The trial court refused to consider the merits of Petitioner's habeas issues because Petitioner failed to raise the issues on his initial appeal and did not demonstrate cause for that failure. When a state-law default prevents further state consideration of a federal issue, the federal courts ordinarily are precluded from considering that issue on habeas corpus review. See Ylst v. Nunnemaker, 501 U.S. 797, 801 (1991); Engle v. Isaac, 456 U.S. 107 (1982). To determine whether a petitioner procedurally defaulted a federal claim in state court, the Court must consider whether: (1) the petitioner failed to comply with an applicable state procedural rule; (2) the state court enforced the rule so as to bar the claim; and (3) the state procedural default is an "independent and adequate" state ground properly foreclosing federal habeas review of the federal constitutional claim. See Hicks v. Straub, 377 F.3d 538, 551 (6th Cir. 2004); accord Lancaster, 324 F.3d at 436-37; Greer v. Mitchell, 264 F.3d 663, 672 (6th Cir. 2001); Buell v. Mitchell, 274 F.3d 337, 348 (6th Cir. 2001).

If a petitioner procedurally defaulted his federal claim in state court, the petitioner must demonstrate either (1) cause for his failure to comply with the state procedural rule and actual prejudice flowing from the violation of federal law alleged in his claim, or (2) that a lack of federal habeas review of the claim will result in a fundamental miscarriage of justice. See House v. Bell, 547 U.S. 518, 536 (2006); Coleman v. Thompson, 501 U.S. 722, 750 (1991); Murray v. Carrier, 477 U.S. 478, 495 (1986); Hicks, 377 F.3d at 551-52. The miscarriage-of-justice exception only can be met in an "extraordinary" case where a prisoner asserts a claim of actual innocence based upon new reliable evidence. House, 547 U.S. at 536. A habeas petitioner asserting a claim of actual innocence must establish that, in light of new evidence, it is more likely than not that no reasonable juror would have found petitioner guilty beyond a reasonable doubt. Id. (citing Schlup v. Delo, 513 U.S. 298, 327 (1995)).
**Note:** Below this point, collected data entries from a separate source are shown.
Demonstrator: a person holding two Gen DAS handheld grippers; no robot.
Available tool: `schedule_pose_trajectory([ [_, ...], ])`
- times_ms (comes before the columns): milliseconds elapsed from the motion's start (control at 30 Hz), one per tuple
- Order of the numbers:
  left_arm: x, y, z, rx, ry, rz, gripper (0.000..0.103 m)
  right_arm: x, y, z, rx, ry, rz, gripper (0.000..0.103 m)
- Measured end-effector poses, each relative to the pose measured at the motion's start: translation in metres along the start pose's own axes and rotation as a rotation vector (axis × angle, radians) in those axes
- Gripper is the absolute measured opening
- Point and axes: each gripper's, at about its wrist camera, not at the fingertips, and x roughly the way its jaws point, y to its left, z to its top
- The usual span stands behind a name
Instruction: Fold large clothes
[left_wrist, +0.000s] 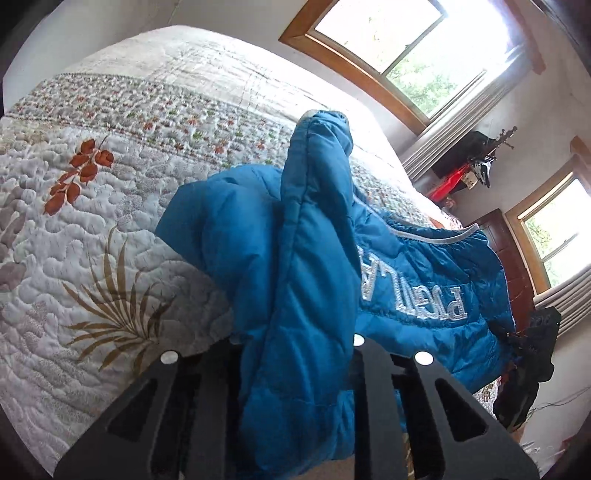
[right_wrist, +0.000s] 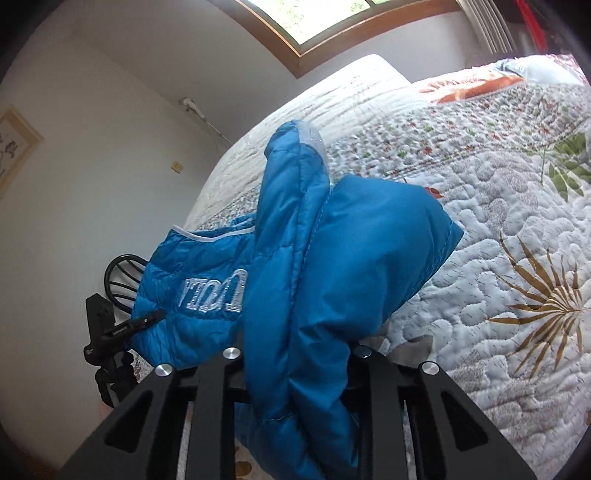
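Observation:
A blue padded jacket (left_wrist: 314, 258) with white embroidered letters hangs lifted over a quilted bed. My left gripper (left_wrist: 295, 354) is shut on a thick fold of it, and a sleeve end sticks up past the black fingers. In the right wrist view the same blue jacket (right_wrist: 332, 258) bunches up between the fingers of my right gripper (right_wrist: 295, 358), which is shut on another fold. The lettered panel (right_wrist: 214, 291) stretches to the left toward the other gripper (right_wrist: 110, 332), seen gripping the far edge. In the left wrist view the right gripper (left_wrist: 532, 354) shows at the jacket's right end.
The bed carries a white quilt (left_wrist: 110, 258) with leaf and flower prints. Wood-framed windows (left_wrist: 406, 44) and a white wall lie beyond it. A black wire chair back (right_wrist: 122, 273) stands beside the bed, and dark and red things (left_wrist: 461, 173) hang on the wall.

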Motion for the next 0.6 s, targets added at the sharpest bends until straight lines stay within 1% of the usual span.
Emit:
schedule_pose_trajectory([
  [167,-0.068,-0.031,-0.021,0.109,-0.088,-0.046,0.015,-0.048,0.055,-0.026,-0.117,-0.054,0.015,0.023],
  [300,-0.122,-0.042,-0.053,0.177,-0.124,-0.071,0.015,-0.086,0.09,-0.06,-0.186,-0.084,0.033,0.023],
  [367,-0.146,-0.04,-0.074,0.191,-0.134,-0.074,0.015,-0.1,0.102,-0.077,-0.206,-0.091,0.045,0.022],
  [467,-0.174,-0.024,-0.101,0.183,-0.137,-0.081,0.015,-0.113,0.111,-0.106,-0.214,-0.085,0.062,0.022],
  [600,-0.191,-0.007,-0.142,0.178,-0.112,-0.06,0.016,-0.116,0.107,-0.144,-0.197,-0.055,0.074,0.022],
])
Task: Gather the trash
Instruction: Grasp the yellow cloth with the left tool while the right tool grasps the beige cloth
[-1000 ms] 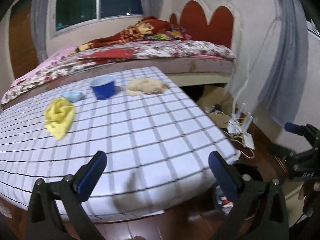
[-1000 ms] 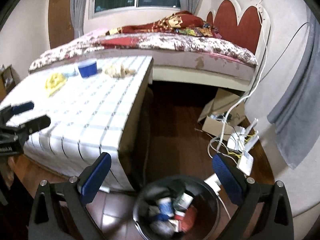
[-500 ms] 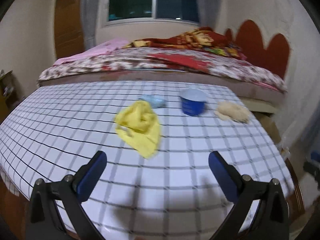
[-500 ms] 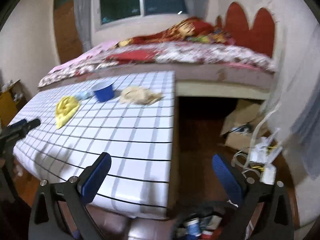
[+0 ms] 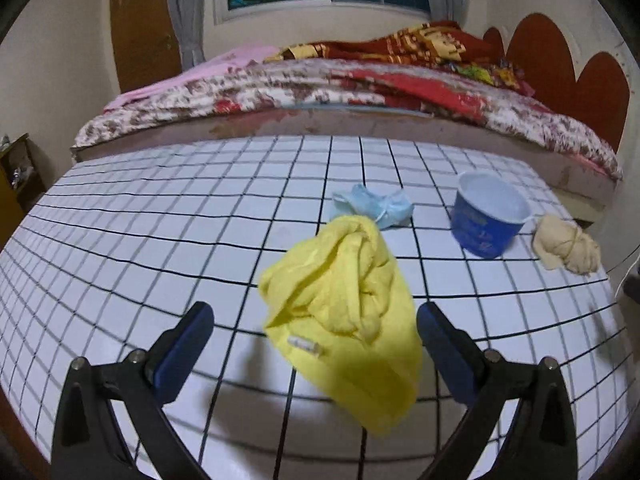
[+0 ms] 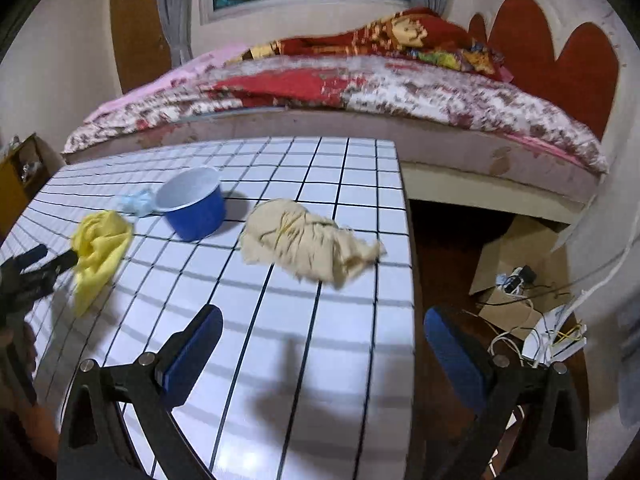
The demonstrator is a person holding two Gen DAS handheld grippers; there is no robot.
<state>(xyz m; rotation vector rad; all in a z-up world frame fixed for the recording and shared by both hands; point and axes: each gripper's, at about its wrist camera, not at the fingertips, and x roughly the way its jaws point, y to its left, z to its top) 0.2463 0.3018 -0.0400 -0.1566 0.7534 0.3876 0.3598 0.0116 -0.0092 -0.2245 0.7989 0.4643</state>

A state law procedural rule is adequate and independent when it was "firmly established and regularly followed" at the time of the asserted procedural default. Rogers v. Howes, 144 F.3d 990, 992 (6th Cir. 1998) (citing Ford v. Georgia, 498 U.S. 411, 423-24 (1991)). "'[T]he adequacy of state procedural bars to the assertion of federal questions . . . is not within the State's prerogative finally to decide; rather adequacy is itself a federal question.'" Cone v. Bell, 556 U.S. 449, 465 (2009) (quoting Lee v. Kemna, 534 U.S. 362, 375 (2002)) (other internal quotations omitted). The Sixth Circuit has recognized that Michigan Court Rule 6.508(D)(3) is "an independent and adequate state ground sufficient for procedural default." Amos v. Renico, 683 F.3d 720, 733 (6th Cir. 2012).

To determine whether Petitioner has been denied relief based on a procedural default, we look to the last "reasoned judgment rejecting the [federal] claim." Ylst, 501 U.S. at 803. The doctrine is applicable if "the last state court to review [the prisoner's] conviction 'clearly and expressly' relied on [the prisoner's] procedural default in its decision affirming Petitioner's conviction." Rust v. Zent, 17 F.3d 155, 161 (6th Cir. 1994). Neither the Michigan Supreme Court nor the Michigan Court of Appeals specifically mention Mich. Ct. R. 6.508(D)(3) in their form orders denying Petitioner's applications for leave to appeal.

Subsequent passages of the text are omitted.